INF files are compiled with the IPFC (Information Presentation Facility Compiler) available with most OS/2 compilers, and the OS/2 Toolkits. The source used is a form of fairly simple markup, with the power to do just about anything you could want.
The IPF Online Reference (1st Ed 1994) describes IPF:
The Information Presentation Facility (IPF) is a tool that enables you to create online information, to specify how it will appear on the screen, to connect various parts of the information, and to provide help information that can be requested by the user.
It is important to realize the difference between IPF source markup, and INF files. The INF files are the compiled versions, and the difference is as marked as the difference between C source and an executable. The IPF source markup is well documented, whereas the INF file format is not officially documented.
In the beginning
The Header
The header is described here as a structure. When I began playing with INF files I just defined this structure and then read 155 bytes into it starting at offset 0. Although this worked fine for Borland C++ I had to muck with things with gcc to force the structure to be packed.
Most compilers offer a method of packing structures but if your code has to be portable then you will also have to consider the big-endian/small-endian stuff (ie. the bytes are stored differently in memory on SPARCs than PCs). Although probably obvious to most programmers, this had me stumped!

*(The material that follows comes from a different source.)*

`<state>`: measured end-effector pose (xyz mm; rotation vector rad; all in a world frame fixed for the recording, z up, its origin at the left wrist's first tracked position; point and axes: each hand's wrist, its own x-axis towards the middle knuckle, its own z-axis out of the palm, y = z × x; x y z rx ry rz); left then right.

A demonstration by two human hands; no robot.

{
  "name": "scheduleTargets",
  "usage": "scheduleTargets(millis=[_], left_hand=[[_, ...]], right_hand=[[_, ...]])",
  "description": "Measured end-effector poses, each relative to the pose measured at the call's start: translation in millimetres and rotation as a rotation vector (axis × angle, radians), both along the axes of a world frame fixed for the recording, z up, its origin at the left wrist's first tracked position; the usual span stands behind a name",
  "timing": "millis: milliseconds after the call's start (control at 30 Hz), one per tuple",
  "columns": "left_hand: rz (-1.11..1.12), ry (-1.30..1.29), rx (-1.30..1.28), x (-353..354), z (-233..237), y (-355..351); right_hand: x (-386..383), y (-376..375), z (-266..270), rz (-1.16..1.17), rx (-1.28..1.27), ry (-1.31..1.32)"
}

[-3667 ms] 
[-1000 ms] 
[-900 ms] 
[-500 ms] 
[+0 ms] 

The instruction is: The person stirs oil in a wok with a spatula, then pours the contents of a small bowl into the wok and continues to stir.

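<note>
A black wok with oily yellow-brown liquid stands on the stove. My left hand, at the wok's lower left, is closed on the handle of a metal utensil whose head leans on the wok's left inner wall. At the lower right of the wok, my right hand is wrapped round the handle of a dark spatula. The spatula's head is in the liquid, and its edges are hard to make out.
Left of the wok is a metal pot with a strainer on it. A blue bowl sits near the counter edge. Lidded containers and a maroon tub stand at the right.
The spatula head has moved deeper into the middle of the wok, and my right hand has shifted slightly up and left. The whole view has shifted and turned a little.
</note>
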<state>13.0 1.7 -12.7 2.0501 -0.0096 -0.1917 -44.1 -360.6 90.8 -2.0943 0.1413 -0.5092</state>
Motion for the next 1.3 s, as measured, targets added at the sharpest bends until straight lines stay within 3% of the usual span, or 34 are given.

Starting at file offset 0 the following structure resembles the header (packed):
struct os2infheader { int_16 ID; // ID magic word (5348h = "HS") int_8 unknown1; // unknown purpose, could be third letter of ID int_8 flags; // probably a flag word... // bit 0: set if INF style file // bit 4: set if HLP style file // patching this byte allows reading HLP files // using the VIEW command, while help files // seem to work with INF settings here as well. int_16 hdrsize; // total size of header int_16 unknown2; // unknown purpose int_16 ntoc; // 16 bit number of entries in the tocarray int_32 tocstrtablestart; // 32 bit file offset of the start of the // strings for the table-ofcontents int_32 tocstrlen; // number of bytes in file occupied by the // table-of-contents strings int_32 tocstart; // 32 bit file offset of the start of tocarray int_16 nres; // number of panels with resource numbers int_32 resstart; // 32 bit file offset of resource number table int_16 nname; // number of panels with textual name int_32 namestart; // 32 bit file offset to panel name table int_16 nindex; // number of index entries int_32 indexstart; // 32 bit file offset to index table int_32 indexlen; // size of index table int_8 unknown3[10]; // unknown purpose int_32 searchstart; // 32 bit file offset of full text search table int_32 searchlen; // size of full text search table int_16 nslots; // number of "slots" int_32 slotsstart; // file offset of the slots array int_32 dictlen; // number of bytes occupied by the // "dictionary" int_16 ndict; // number of entries in the dictionary int_32 dictstart; // file offset of the start of the dictionary int_32 imgstart; // file offset of image data int_8 unknown4; // unknown purpose int_32 nlsstart; // 32 bit file offset of NLS table int_32 nlslen; // size of NLS table int_32 extstart; // 32 bit file offset of extended data block int_8 unknown5[12]; // unknown purpose char8 title[48]; // ASCII title of database }
Figure 1) INF header structure
Most of these values come in handy.
Our Sample File
Below is a simple IPF (source) file which I have compiled into an INF for use in examples.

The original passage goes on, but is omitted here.